Zwanzig bis 30% der Patienten mit chronischer Hepatitis C entwickeln innerhalb von ca. 30 Jahren eine Leberzirrhose, die mit fortschreitender Infektionsdauer jeden Patienten betreffen kann. Das Risiko an Leberkrebs zu erkranken ist bei den Betroffenen erhöht und ihre Lebenserwartung verringert. Aufgrund der häufigen Mutationen des Hepatitis C Virus sind die gebildeten Antikörper schnell wieder wirkungslos.

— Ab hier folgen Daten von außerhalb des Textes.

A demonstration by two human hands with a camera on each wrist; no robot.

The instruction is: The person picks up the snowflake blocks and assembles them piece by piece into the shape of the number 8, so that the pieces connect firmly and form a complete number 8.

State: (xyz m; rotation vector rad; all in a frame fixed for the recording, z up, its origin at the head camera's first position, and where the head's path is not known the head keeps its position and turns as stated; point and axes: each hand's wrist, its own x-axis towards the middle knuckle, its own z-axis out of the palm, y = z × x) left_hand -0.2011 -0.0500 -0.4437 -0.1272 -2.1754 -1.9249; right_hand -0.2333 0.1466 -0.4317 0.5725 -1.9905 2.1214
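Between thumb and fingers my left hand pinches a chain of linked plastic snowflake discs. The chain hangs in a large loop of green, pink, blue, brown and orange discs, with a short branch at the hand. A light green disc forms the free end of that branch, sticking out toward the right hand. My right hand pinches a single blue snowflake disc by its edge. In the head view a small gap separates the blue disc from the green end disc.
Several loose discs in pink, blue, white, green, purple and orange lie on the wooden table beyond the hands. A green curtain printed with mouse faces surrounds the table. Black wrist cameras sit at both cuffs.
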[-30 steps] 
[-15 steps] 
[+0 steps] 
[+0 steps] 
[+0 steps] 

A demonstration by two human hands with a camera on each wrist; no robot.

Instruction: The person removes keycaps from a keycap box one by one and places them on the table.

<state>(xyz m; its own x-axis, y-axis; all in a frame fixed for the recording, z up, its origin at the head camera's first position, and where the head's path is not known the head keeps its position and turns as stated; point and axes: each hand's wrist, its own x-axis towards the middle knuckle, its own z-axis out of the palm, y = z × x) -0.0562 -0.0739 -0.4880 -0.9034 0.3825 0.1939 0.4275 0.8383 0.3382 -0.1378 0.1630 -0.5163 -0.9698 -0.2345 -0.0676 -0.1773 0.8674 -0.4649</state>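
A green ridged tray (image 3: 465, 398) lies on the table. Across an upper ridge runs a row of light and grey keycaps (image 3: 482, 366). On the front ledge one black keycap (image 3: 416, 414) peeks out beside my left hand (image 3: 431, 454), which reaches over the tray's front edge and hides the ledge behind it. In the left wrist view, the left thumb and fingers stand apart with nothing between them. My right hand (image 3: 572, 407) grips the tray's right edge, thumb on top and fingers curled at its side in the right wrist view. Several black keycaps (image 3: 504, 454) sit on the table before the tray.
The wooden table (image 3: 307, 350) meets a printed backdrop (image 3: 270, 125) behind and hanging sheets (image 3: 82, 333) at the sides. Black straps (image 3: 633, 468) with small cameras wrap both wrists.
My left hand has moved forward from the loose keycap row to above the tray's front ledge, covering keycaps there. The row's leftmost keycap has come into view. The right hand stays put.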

Dem Immunsystem gelingt es somit nicht, das Virus erfolgreich zu bekämpfen. Aus diesem Grund ist es derzeit noch nicht möglich, einen Impfstoff gegen das Hepatitis C-Virus herzustellen, denn auch die durch die Impfung gebildeten Antikörper würden durch die Mutation des Virus wirkungslos werden.

Bei einer genauen Analyse des Hepatitis C-Virus (HCV) zeigte sich, dass es außerdem verschiedene Genotypen gibt, die mit den Ziffern 1 bis 6 bezeichnet werden. Die HCV Genotypen unterscheiden sich im Hinblick auf ihre geographische Lage, ihre Verteilung auf die verschiedenen Altersgruppen und die Erfolgaussichten bei der Therapie. Der in Deutschland häufigste Genotyp 1 findet sich bei etwa 70% der Betroffenen und wird meistens bei älteren Patienten ab 50 Jahren diagnostiziert. Leider sind die Therapieansprechraten beim Genotyp 1 schlechter als bei den Genotypen 2 und 3. Die Heilungschancen liegen mittlerweile durchschnittlich bei über 50%. Bei den Genotypen 2 und 3 sind sie mit 80 bis 90% deutlich besser. Wichtig ist vor allem eine frühzeitige Behandlung der Hepatitis C-Infektion, um schwer wiegende Leberschäden und ihre Folgen zu verhindern.